Dateline February 23rd, 2012
--- Forty-seven years to the week after winning the first of her two U. S. National Open singles titles, and just four days removed from playing (with partner Fabio Cechin) in the finals of the Merion Mixed Open Doubles tournament this past Sunday afternoon, an event that she actually won as recently as in 2010 with Imran Khan, Joyce Davenport is celebrating her 70th birthday this morning. In addition to her victory --- achieved with comeback wins from love-two against Betty Meade, from one-two against Ann Wetzel and again from love-two in the final against Jane Stauffer, having never before defeated either Wetzel or Stauffer --- in the 1965 Nationals in her first year out of Mt. Holyoke, Davenport also took this championship in 1969, winning the final against Carol Thesieres, whom Davenport teamed up with the following month to win the first of her nine U. S. National Doubles crowns (that year and from 1979-82 with Thesieres, in 1987, 1989 and 1990 with Barbara Maltby, and in 1995 with Julie Harris). She has also triumphed in the U. S. National Mixed Doubles seven times with five (a record for women players) different partners, namely in 1978, 1980 and 1981 with Ralph Howe, 1984 with Peter Briggs, 1989 with Victor Harding, 1992 with Dave Proctor and 1993 with Morris Clothier.

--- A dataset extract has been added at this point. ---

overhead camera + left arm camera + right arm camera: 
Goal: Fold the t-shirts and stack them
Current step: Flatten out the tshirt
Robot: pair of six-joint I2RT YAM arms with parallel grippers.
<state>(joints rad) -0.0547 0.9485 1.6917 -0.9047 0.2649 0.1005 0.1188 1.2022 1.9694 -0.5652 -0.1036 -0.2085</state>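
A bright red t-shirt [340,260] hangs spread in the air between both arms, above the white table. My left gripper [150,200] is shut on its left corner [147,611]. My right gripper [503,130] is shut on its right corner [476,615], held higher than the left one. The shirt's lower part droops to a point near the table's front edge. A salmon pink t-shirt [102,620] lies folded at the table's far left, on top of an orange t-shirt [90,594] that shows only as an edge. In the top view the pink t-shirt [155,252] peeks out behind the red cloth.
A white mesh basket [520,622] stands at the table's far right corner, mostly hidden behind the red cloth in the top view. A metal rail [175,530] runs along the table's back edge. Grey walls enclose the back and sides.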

In addition to the foregoing, Davenport has also won dozens of national age-group championships in hardball, softball and doubles (almost always playing well below her actual age, as witness the several 40-and-over titles she has won in the past half-dozen years), as well as a host of invitational hardball and doubles tournaments. She is currently ranked in the top 15 of the WDSA women’s pro doubles tour, having advanced to the quarterfinals of last season’s prestigious Turner Cup, in which she and Larissa Stephenson defeated Lynn Leong and Amelia Pittock and during which Davenport received what amounted to a lifetime-achievement award at the Friday night dinner for accomplishment in and service to the women’s game. To this latter point, Davenport continues to maintain an active schedule both on the tournament front and as one of the pros at the Berwyn Squash & Fitness Club in suburban Philadelphia, where her doubles clinics are highly popular for the in-court and hands-on instruction she provides throughout the season and during the summer months as well.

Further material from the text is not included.